**To do**
Copy, from the data below, every line that has "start" in it.

**Dataset section**

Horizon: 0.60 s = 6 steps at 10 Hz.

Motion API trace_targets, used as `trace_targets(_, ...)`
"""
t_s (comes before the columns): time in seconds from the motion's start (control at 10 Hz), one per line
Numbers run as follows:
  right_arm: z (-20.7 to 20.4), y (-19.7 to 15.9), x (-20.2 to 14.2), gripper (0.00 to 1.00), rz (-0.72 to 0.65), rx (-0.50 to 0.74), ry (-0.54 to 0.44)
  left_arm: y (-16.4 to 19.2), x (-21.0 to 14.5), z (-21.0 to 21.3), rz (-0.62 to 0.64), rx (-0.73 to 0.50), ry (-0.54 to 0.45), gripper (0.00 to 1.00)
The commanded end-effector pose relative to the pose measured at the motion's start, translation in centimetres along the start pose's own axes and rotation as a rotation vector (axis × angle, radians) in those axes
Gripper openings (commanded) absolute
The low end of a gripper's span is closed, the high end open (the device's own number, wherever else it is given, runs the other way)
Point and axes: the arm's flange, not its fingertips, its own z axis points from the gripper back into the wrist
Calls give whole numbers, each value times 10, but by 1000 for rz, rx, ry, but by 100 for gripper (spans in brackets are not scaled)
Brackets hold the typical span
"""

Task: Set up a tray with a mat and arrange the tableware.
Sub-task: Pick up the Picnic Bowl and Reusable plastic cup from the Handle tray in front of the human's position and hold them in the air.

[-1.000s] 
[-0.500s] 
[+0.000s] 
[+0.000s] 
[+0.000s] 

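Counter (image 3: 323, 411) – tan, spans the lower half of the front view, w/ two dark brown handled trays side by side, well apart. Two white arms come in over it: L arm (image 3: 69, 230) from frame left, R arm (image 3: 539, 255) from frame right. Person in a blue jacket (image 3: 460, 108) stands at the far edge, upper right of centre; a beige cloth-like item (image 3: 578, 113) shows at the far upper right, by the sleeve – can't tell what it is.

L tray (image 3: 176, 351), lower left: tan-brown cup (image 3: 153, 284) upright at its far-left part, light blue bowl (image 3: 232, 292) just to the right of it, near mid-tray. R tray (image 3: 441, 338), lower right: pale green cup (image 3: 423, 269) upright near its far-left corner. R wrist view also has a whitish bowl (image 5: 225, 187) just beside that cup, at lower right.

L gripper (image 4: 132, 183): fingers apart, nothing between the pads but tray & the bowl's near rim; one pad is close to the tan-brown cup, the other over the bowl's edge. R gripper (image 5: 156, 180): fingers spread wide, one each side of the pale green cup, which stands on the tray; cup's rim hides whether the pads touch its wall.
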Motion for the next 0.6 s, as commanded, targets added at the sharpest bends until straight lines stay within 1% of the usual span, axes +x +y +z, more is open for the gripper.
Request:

**Result**
t_s (comes before the columns): time in seconds from the motion's start (control at 10 Hz), one per line
The commanded end-effector pose relative to the pose measured at the motion's start, translation in centimetres along the start pose's own axes and rotation as a rotation vector (axis × angle, radians) in those axes

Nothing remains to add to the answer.